Short Answer
A defaulted constructor should have the same generated assembly as the equivalent initializer constructor provided that the author includes the correct constexpr and noexcept statuses.
I suspect the "can be more efficient" is referring to the fact that, in general, it will generate more optimal code than the equivalent developer-authored one that misses opportunities such as inline, constexpr, and noexcept.
Long Answer
An important feature that defaulted constructors perform is that they interpret and deduce the correct status for both constexpr and noexcept
This is something that many C++ developers do not specify, or may not specify correctly. Since Core Guidelines targets both new and old C++ developers, this is likely why the "optimization" is being mentioned.
The constexpr and noexcept statuses may affect code generation in different ways:
constexpr constructors ensure that invocations of a constructor from values yielded from constant expressions will also yield a constant expression. This can allow things like static values that are not constant to not actually require a constructor invocation (e.g. no static initialize overhead or locking required). Note: this works for types that are not, themselves, able to exist in a constexpr context -- as long as the constexprness of the constructor is well-formed.
noexcept may generate better assembly of consuming code since the compiler may assume that no exceptions may occur (and thus no stack-unwinding code is necessary). Additionally, utilities such as templates that check for std::is_nothrow_constructible... may generate more optimal code paths.

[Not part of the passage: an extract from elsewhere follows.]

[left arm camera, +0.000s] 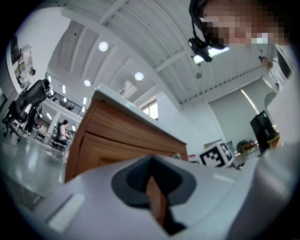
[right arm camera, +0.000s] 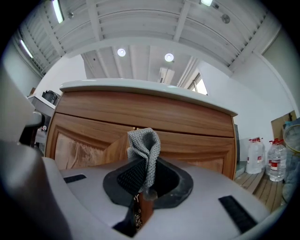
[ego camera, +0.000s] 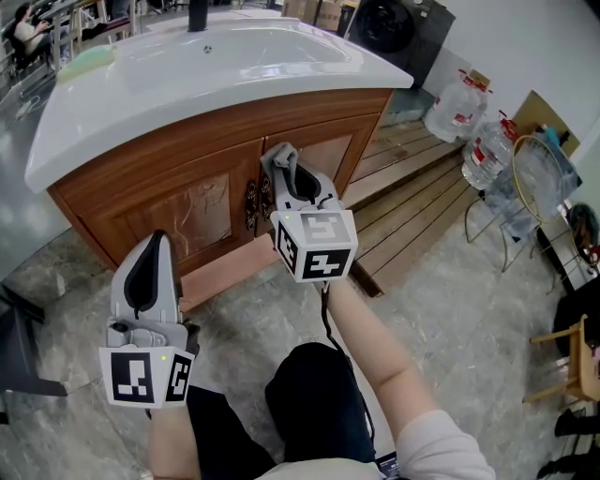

Outside of that, defaulted constructors defined in the class-body also make their definitions visible to the caller -- which allows for better inlining (which, again, may otherwise be a missed-opportunity for an optimization).
The examples in the Core Guidelines don't demonstrate these optimizations very well. However, consider the following example, which illustrates a realistic example that can benefit from defaulting:
class Foo {
int a;
std::unique_ptr<int> b;
public:
Foo() : a{42}, b{nullptr}{}
};
In this example, the following are true:
- A construction of
Foo{} is not a constant expression
- Construction of
Foo{} is not noexcept
Contrast this to:
class Foo {
int a = 42;
std::unique_ptr<int> b = nullptr;
public:
Foo() = default;
};
On the surface, this appears to be the same. But suddenly, the following now changes:
Foo{} is constexpr, because std::unique_ptr's std::nullptr_t constructor is constexpr (even though std::unique_ptr cannot be used in a full constant expression)
Foo{} is a noexcept expression
You can compare the generated assembly with this Live Example. Note that the default case does not require any instructions to initialize foo; instead it simply assigns the values as constants through compiler directive (even though the value is not constant).
Of course, this could also be written:
class Foo {
int a;
std::unique_ptr<int> b;
public:
constexpr Foo() noexcept :a{42}, b{nullptr};
};
However, this requires prior knowledge that Foo is able to be both constexpr and noexcept. Getting this wrong can lead to problems. Worse yet, as code evolves over time, the constexpr/noexcept state may become incorrect -- and this is something that defaulting the constructor would have caught.
Using default also has the added benefit that, as code evolves, it may add constexpr/noexcept where it becomes possible -- such as when the standard library adds more constexpr support. This last point is something that would otherwise be a manual process every time code changes for the author.
Triviality
If you take away the use of in-class member initializers, then there is one last worthwhile point mentioning: there is no way in code to achieve triviality unless it gets compiler-generated (such as through defaulted constructors).
class Bar {
int a;
public:
Bar() = default; // Bar{} is trivial!
};
Triviality offers a whole different direction on potential optimizations, since a trivial default-constructor requires no action on the compiler. This allows the compiler to omit any Bar{} entirely if it sees that the object is later overwritten.